■ TASK ITEM
Identify each line below containing the string "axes" and copy it.

■ DATASET EXCERPT

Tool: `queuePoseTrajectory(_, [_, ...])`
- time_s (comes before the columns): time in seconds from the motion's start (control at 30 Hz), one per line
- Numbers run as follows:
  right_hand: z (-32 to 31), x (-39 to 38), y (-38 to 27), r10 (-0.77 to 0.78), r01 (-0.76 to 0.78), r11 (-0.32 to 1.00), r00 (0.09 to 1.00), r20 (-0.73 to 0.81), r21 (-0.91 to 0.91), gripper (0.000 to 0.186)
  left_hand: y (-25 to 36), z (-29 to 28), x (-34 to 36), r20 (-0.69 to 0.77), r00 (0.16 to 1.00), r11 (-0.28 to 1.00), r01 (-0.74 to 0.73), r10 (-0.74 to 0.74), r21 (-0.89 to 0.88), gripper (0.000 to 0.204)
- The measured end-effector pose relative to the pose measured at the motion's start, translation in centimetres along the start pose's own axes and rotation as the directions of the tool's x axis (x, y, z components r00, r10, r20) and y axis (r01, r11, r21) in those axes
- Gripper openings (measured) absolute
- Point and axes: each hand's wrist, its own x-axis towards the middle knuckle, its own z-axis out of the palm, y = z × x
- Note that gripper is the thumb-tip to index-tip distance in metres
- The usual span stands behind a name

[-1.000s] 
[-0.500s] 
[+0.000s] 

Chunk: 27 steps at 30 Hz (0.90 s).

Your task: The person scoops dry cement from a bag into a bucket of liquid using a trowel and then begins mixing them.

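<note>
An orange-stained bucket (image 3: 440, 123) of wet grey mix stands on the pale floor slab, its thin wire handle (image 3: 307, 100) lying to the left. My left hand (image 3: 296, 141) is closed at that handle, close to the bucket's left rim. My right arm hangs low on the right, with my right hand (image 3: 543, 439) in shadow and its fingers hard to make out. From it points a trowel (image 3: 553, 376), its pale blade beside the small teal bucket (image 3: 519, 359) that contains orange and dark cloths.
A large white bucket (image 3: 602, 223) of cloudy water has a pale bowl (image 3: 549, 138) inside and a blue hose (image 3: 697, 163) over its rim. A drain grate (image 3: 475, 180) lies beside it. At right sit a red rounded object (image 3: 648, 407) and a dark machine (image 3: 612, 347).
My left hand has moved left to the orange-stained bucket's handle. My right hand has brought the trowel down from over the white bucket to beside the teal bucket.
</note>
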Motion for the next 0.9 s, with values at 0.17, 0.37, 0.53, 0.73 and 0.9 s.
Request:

■ ANSWER AREA
- The measured end-effector pose relative to the pose measured at the motion's start, translation in centimetres along the start pose's own axes and rotation as the directions of the tool's x axis (x, y, z components r00, r10, r20) and y axis (r01, r11, r21) in those axes
- Point and axes: each hand's wrist, its own x-axis towards the middle knuckle, its own z-axis out of the palm, y = z × x

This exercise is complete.